## [Your task]
Your copy should hold only the lines from the one with "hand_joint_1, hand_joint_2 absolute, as" to the one with "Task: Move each", both included, each exactly as it stands below, with no pictures.

____ Dataset section

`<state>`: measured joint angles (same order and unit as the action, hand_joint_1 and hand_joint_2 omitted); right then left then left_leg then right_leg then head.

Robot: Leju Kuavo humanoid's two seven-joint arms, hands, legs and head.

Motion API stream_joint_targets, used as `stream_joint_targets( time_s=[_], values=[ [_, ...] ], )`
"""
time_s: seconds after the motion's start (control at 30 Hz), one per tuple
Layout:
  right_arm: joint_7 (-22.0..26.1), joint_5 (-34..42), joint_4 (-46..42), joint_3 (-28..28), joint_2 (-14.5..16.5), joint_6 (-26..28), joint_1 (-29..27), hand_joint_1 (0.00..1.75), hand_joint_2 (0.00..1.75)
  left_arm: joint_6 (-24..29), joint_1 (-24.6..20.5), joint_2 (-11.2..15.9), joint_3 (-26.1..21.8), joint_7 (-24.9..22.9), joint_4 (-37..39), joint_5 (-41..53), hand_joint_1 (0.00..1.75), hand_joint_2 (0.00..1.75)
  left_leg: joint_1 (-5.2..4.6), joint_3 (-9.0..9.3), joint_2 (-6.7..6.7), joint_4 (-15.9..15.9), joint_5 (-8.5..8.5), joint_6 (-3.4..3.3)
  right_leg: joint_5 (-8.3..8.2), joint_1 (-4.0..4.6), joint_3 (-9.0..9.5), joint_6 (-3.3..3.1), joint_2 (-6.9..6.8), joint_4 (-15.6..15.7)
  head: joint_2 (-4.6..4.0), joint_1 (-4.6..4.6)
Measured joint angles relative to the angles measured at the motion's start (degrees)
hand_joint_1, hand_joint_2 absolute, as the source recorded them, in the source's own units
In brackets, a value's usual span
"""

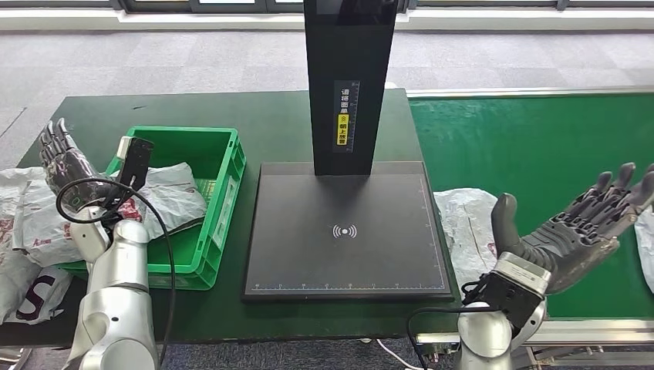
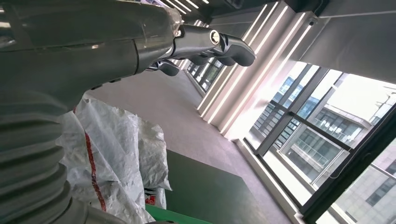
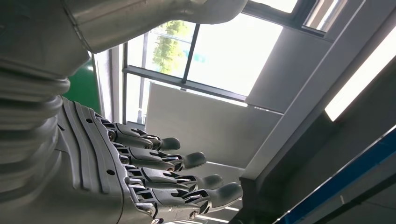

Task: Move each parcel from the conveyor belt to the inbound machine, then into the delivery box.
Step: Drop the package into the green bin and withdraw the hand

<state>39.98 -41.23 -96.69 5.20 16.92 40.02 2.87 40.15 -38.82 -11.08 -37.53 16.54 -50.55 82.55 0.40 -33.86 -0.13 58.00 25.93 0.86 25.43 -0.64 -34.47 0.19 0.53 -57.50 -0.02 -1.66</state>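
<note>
Right hand: your right hand [image 1: 574,235] sits at the lower right of the head view, palm up, fingers spread and holding nothing. It hovers above the belt edge, which I judge to be a ready pose for the next pick.
Left hand: your left hand [image 1: 65,166] is raised at the left edge, fingers apart and empty, just beside the crate, probably parked there to keep out of the way.
Nearest parcel: a white parcel [image 1: 466,231] lies at the lower right of centre, at the near end of the conveyor belt [image 1: 532,146], just left of your right hand. It looks like the next one to take.
Second parcel: another white parcel [image 1: 646,239] peeks in at the right edge.
Inbound machine: its dark scan plate [image 1: 347,231] lies at centre with nothing on it, so it can take a parcel.
Delivery box: the green delivery box [image 1: 224,166] at centre left already holds a white bagged parcel [image 1: 166,196].
Spare bags: more white bags [image 1: 27,231] lie on the surface at the far left.
Far: the machine's black column [image 1: 347,85] rises at top centre.
</note>
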Motion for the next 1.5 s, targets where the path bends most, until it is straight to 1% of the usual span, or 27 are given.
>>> stream_joint_targets(
  time_s=[0.23, 0.3, 0.37, 0.43, 0.47, 0.5, 0.53, 0.57, 0.6, 0.63, 0.67, 0.7, 0.73, 0.8, 0.87, 0.97, 1.07, 1.17, 1.5],
  values=[
    [-0.01, -0.13, 0.42, 0.0, 0.0, 0.0, -0.22, 0.0, 1.75, 0.0, 0.02, -1.64, -2.19, 5.05, -2.36, -2.2, 0.0, 1.75, 0.0, 0.0, 0.0, 0.0, 0.0, 0.0, 0.0, 0.0, 0.0, 0.0, 0.0, 0.0, 0.0, 0.01],
    [-0.36, -0.37, 0.63, -0.09, 0.0, 0.0, -0.19, 0.0, 1.75, 0.0, 0.03, -2.42, -3.32, 9.07, -3.32, -4.56, 0.0, 1.75, 0.0, 0.0, 0.0, 0.0, 0.0, 0.0, 0.0, 0.0, 0.0, 0.0, 0.0, 0.0, 0.0, 0.01],
    [-1.27, -1.33, 1.07, -0.65, -0.01, 0.0, -0.15, 0.0, 1.75, 0.01, 0.08, -3.71, -4.74, 16.47, -4.66, -10.27, 0.0, 1.75, 0.0, 0.0, -0.01, 0.0, 0.0, 0.0, 0.0, 0.0, 0.01, 0.0, -0.01, 0.0, 0.0, 0.01],
    [-3.15, -3.71, 2.28, -2.06, -0.08, 0.0, 0.04, 0.0, 1.75, -0.4, 1.0, -5.06, -4.89, 22.02, -6.61, -19.22, 0.0, 1.75, -0.01, 0.01, -0.03, 0.0, 0.02, -0.01, 0.0, -0.01, 0.07, 0.0, -0.03, 0.01, 0.0, 0.01],
    [-5.42, -6.2, 3.5, -3.28, -0.15, 0.0, 0.28, 0.0, 1.75, -1.36, 2.43, -5.46, -3.9, 23.02, -8.31, -25.17, 0.0, 1.75, -0.01, 0.05, 0.0, -0.01, 0.05, -0.01, 0.01, -0.01, 0.1, 0.0, -0.01, 0.02, 0.0, 0.01],
    [-8.21, -9.62, 5.44, -5.32, -0.22, -0.01, 0.95, 0.0, 1.75, -2.76, 4.73, -5.81, -1.9, 23.44, -10.86, -32.85, 0.0, 1.75, -0.01, 0.09, 0.08, 0.0, 0.08, -0.02, 0.01, -0.01, 0.11, 0.0, 0.06, 0.03, 0.0, 0.01],
    [-10.72, -13.51, 8.24, -8.36, -0.27, -0.04, 2.28, 0.0, 1.75, -4.2, 7.65, -6.1, 1.17, 23.58, -13.98, -41.4, 0.0, 1.75, -0.01, 0.11, 0.16, 0.01, 0.11, -0.03, 0.0, -0.02, 0.08, 0.02, 0.13, 0.05, 0.0, 0.0],
    [-11.96, -17.09, 11.66, -12.56, -0.24, -0.06, 4.15, 0.0, 1.75, -5.32, 10.67, -6.35, 5.44, 23.71, -17.33, -49.72, 0.0, 1.75, -0.02, 0.09, 0.19, 0.05, 0.11, -0.07, -0.02, -0.02, 0.04, 0.05, 0.16, 0.08, 0.0, -0.01],
    [-10.99, -20.02, 15.39, -17.77, -0.14, -0.07, 6.6, 0.0, 1.75, -5.89, 13.48, -6.58, 10.17, 23.8, -20.53, -56.79, 0.0, 1.75, -0.03, 0.0, 0.08, 0.08, 0.07, -0.15, -0.02, -0.02, 0.03, 0.12, 0.06, 0.1, 0.0, -0.02],
    [-8.44, -22.47, 19.05, -23.6, 0.02, -0.07, 9.19, 0.0, 1.75, -6.1, 15.85, -6.69, 15.19, 23.83, -23.32, -61.28, 0.0, 1.75, -0.04, -0.1, -0.19, 0.12, 0.02, -0.23, 0.01, -0.02, 0.06, 0.2, -0.2, 0.12, 0.0, -0.01],
    [-5.47, -24.56, 22.25, -29.28, 0.28, -0.04, 11.43, 0.0, 1.75, -6.33, 17.74, -6.65, 20.18, 23.88, -25.83, -63.55, 0.0, 1.75, -0.04, -0.19, -0.48, 0.14, -0.04, -0.31, 0.04, -0.02, 0.13, 0.27, -0.5, 0.13, 0.0, 0.0],
    [-3.05, -26.56, 25.02, -34.32, 0.58, -0.03, 13.4, 0.0, 1.75, -6.58, 19.38, -6.58, 24.19, 23.91, -28.04, -64.38, 0.0, 1.75, -0.04, -0.24, -0.73, 0.14, -0.07, -0.37, 0.08, -0.03, 0.2, 0.33, -0.75, 0.13, 0.0, 0.01],
    [-1.61, -28.37, 27.43, -38.62, 0.89, -0.04, 14.91, 0.0, 1.75, -6.85, 20.64, -6.48, 27.83, 23.92, -30.01, -64.53, 0.0, 1.75, -0.05, -0.27, -0.87, 0.14, -0.08, -0.38, 0.09, -0.04, 0.24, 0.35, -0.9, 0.13, 0.0, 0.02],
    [-1.2, -31.06, 31.35, -45.14, 1.41, -0.04, 17.03, 0.0, 1.75, -7.17, 22.32, -6.14, 32.79, 23.86, -33.08, -65.09, 0.0, 1.75, -0.08, -0.27, -0.86, 0.15, -0.08, -0.38, 0.09, -0.08, 0.23, 0.35, -0.9, 0.13, 0.0, 0.02],
    [-1.7, -32.73, 34.2, -50.16, 1.7, -0.04, 18.42, 0.0, 1.75, -7.26, 23.28, -5.75, 36.17, 23.78, -35.18, -65.76, 0.0, 1.75, -0.1, -0.26, -0.83, 0.15, -0.08, -0.38, 0.08, -0.09, 0.21, 0.35, -0.85, 0.12, 0.0, 0.02],
    [-2.52, -34.3, 37.21, -55.42, 2.03, -0.02, 19.92, 0.0, 1.75, -7.34, 24.1, -5.19, 39.45, 23.75, -36.99, -66.23, 0.0, 1.75, -0.09, -0.26, -0.81, 0.14, -0.09, -0.37, 0.09, -0.07, 0.18, 0.35, -0.84, 0.1, 0.0, 0.02],
    [-3.07, -35.22, 39.14, -58.25, 2.25, 0.0, 20.74, 0.0, 1.75, -7.34, 24.56, -4.95, 41.15, 23.74, -37.92, -66.56, 0.0, 1.75, -0.08, -0.25, -0.81, 0.13, -0.1, -0.35, 0.09, -0.07, 0.17, 0.35, -0.83, 0.08, 0.0, 0.02],
    [-3.3, -35.52, 40.25, -59.89, 2.35, 0.01, 21.2, 0.0, 1.75, -7.34, 24.79, -4.73, 41.92, 23.72, -38.42, -66.75, 0.0, 1.75, -0.07, -0.26, -0.81, 0.13, -0.1, -0.34, 0.09, -0.07, 0.17, 0.35, -0.82, 0.08, 0.0, 0.02],
    [-4.14, -36.32, 41.99, -62.06, 2.61, 0.02, 22.07, 0.0, 1.75, -7.31, 25.02, -4.31, 43.11, 23.72, -39.15, -66.71, 0.0, 1.75, -0.09, -0.26, -0.8, 0.14, -0.11, -0.35, 0.08, -0.1, 0.18, 0.35, -0.82, 0.09, 0.0, 0.02]
  ],
)
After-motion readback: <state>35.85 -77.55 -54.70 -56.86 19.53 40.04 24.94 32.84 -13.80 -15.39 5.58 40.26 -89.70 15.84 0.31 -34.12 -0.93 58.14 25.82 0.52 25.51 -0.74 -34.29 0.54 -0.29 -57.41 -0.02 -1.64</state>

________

## [Answer to the problem]
hand_joint_1, hand_joint_2 absolute, as the source recorded them, in the source's own units
In brackets, a value's usual span
"""


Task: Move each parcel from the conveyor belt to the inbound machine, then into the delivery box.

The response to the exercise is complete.